### Task goal
If a line of the data below contains the string "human", copy it into your answer.

Stored data:
◇ ◇ ◇ ◇ ◇

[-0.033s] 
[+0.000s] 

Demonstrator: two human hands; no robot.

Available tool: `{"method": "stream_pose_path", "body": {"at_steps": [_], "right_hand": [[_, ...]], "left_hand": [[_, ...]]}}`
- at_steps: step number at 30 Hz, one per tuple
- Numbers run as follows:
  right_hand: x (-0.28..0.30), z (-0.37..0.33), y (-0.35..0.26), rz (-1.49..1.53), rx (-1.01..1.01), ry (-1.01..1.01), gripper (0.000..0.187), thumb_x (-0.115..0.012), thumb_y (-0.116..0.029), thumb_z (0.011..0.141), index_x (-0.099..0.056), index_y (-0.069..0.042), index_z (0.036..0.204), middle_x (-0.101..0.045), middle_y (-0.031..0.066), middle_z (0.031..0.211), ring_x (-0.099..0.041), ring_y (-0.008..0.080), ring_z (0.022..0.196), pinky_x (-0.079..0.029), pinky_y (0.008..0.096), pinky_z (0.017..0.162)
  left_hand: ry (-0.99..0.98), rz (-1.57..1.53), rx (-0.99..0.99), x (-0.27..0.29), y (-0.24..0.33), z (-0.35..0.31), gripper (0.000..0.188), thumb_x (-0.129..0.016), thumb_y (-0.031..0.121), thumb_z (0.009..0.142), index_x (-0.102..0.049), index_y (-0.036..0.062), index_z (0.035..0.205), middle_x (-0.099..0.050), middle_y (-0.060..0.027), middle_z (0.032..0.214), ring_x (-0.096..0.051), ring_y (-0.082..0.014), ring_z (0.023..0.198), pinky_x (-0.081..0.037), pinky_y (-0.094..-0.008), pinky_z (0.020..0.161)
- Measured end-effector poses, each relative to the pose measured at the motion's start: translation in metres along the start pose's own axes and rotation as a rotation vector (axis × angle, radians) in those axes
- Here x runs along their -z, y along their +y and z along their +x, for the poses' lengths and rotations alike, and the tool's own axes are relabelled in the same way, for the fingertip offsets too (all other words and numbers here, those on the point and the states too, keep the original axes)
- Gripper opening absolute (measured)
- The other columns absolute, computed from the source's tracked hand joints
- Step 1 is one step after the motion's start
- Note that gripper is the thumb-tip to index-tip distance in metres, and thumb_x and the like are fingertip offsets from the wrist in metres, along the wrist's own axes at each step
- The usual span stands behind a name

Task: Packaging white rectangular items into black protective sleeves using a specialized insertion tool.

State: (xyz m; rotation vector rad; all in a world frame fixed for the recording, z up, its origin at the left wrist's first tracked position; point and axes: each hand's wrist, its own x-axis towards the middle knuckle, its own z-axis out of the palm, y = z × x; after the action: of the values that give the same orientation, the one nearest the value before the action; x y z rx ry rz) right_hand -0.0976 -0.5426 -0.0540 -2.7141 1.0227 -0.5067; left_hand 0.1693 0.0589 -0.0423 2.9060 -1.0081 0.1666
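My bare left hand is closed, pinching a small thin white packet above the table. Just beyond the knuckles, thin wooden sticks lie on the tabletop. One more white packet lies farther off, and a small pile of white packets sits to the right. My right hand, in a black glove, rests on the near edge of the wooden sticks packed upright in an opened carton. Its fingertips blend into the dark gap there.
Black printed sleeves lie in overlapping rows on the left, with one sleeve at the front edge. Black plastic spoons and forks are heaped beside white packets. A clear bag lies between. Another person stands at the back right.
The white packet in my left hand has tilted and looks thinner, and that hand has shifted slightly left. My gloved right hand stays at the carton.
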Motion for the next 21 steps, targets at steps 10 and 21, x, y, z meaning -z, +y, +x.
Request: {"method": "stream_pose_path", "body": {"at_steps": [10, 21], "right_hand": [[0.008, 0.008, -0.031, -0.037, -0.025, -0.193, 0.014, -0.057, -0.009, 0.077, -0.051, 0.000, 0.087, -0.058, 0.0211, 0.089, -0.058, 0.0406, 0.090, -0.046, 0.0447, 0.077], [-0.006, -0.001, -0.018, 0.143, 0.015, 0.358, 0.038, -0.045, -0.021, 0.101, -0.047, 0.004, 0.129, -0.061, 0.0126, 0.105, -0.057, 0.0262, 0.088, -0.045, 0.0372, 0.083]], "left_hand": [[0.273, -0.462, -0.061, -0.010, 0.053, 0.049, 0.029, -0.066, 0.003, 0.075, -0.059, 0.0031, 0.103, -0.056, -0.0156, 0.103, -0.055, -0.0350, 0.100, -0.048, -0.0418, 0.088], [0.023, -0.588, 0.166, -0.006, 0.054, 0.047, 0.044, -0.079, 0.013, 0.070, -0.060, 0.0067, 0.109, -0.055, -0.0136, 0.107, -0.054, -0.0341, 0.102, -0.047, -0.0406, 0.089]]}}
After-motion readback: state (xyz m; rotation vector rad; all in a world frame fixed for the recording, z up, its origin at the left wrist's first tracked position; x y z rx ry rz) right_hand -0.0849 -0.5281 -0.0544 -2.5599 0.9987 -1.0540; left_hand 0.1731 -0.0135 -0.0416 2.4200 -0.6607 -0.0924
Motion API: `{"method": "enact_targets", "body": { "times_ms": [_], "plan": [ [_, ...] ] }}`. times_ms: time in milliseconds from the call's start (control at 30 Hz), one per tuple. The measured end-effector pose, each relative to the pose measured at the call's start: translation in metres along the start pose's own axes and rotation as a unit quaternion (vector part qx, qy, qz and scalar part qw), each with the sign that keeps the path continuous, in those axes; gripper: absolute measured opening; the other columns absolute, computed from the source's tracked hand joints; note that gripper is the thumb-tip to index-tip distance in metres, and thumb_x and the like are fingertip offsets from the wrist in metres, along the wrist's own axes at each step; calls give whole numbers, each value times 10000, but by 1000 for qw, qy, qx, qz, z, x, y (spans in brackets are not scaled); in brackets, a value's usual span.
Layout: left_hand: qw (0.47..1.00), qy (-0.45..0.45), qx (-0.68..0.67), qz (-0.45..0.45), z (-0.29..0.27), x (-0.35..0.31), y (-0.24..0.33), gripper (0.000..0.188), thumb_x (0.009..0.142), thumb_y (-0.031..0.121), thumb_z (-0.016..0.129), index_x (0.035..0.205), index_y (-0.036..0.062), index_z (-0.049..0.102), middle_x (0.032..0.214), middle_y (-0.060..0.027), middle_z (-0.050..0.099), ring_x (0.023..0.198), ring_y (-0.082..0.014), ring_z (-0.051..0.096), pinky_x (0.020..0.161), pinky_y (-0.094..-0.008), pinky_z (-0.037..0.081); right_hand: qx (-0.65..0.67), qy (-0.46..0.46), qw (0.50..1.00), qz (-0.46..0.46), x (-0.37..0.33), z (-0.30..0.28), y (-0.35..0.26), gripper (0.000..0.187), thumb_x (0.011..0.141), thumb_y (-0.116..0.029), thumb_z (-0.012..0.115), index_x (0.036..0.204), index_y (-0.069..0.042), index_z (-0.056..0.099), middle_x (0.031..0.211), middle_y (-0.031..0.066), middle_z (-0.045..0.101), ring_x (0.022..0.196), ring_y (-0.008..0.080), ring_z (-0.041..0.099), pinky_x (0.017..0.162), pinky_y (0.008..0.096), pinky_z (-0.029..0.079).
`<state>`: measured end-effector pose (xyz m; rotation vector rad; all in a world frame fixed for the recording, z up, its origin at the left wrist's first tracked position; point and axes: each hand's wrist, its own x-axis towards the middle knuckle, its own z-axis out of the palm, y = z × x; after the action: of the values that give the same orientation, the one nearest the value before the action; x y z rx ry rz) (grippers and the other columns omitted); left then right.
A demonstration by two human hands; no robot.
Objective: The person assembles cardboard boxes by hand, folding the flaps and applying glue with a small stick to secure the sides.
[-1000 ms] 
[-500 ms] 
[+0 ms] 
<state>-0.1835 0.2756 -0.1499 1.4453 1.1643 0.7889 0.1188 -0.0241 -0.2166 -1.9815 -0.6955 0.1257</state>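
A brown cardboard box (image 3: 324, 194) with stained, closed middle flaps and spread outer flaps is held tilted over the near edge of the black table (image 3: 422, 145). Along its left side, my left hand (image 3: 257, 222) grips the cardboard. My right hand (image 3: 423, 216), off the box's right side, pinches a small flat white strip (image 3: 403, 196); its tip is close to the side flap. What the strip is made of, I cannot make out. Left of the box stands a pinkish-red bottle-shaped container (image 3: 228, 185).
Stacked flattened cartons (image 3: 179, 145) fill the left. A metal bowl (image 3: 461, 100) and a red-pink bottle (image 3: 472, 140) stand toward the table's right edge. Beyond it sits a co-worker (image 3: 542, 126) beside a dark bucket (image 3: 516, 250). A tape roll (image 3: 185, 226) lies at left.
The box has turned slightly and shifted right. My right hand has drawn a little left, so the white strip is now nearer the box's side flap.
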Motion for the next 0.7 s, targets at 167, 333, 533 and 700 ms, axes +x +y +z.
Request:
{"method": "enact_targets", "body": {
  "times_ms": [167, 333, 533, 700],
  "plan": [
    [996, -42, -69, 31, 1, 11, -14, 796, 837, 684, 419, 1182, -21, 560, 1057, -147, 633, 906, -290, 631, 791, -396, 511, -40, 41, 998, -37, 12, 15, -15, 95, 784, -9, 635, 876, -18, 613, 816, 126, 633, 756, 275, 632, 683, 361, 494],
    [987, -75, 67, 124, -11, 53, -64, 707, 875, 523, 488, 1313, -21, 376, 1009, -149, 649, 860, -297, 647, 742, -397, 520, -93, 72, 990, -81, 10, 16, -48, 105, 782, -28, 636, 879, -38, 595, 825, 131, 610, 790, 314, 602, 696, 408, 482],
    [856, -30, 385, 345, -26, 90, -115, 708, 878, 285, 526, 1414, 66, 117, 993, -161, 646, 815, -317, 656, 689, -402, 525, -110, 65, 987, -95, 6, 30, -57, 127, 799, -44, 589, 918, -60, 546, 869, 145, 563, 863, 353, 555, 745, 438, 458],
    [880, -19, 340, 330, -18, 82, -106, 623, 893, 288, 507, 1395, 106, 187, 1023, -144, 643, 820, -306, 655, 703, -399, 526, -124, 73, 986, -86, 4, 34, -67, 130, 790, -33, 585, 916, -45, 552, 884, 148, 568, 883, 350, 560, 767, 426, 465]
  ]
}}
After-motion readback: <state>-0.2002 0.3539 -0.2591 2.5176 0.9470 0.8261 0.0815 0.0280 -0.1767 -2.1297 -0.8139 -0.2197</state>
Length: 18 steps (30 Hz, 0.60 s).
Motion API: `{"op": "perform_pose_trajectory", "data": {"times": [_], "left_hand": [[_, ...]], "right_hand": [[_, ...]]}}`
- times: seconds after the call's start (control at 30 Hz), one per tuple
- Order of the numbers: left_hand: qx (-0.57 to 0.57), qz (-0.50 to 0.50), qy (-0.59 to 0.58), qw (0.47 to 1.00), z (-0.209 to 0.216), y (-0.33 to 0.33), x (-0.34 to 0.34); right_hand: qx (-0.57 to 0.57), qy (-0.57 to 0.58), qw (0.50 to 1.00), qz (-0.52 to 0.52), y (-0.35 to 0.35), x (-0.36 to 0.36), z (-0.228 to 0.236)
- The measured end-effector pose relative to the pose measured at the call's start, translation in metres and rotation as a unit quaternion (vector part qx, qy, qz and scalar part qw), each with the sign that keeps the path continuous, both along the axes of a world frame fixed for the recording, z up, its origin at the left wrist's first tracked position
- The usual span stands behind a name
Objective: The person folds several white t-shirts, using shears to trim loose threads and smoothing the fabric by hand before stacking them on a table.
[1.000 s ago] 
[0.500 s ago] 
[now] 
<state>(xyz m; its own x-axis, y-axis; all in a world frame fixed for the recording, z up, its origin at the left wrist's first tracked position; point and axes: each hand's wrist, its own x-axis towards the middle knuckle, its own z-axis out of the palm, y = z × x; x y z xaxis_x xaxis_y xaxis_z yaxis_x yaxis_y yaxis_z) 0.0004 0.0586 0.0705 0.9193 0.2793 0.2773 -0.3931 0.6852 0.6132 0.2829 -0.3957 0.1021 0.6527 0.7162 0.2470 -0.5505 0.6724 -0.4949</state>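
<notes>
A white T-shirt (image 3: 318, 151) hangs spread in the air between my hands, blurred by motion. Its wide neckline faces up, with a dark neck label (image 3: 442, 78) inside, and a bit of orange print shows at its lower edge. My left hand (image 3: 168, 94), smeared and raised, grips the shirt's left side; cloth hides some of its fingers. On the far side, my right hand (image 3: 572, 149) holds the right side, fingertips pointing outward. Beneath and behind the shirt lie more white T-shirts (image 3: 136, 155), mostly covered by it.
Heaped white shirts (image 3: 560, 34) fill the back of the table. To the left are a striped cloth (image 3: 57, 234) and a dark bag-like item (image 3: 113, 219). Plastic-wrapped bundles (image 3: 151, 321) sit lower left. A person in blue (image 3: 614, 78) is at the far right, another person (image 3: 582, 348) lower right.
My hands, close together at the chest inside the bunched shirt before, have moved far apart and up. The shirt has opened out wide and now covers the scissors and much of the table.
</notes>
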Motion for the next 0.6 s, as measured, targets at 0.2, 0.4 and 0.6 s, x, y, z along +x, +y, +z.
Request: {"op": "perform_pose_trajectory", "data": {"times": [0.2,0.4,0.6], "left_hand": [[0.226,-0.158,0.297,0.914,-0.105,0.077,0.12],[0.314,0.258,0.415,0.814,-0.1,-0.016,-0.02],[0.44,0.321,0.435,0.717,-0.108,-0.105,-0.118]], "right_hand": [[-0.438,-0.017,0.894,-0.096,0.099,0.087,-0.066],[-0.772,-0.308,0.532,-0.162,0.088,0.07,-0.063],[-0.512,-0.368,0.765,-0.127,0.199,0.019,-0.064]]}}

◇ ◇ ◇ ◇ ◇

### Written answer
Demonstrator: two human hands; no robot.
A demonstration by two human hands; no robot.

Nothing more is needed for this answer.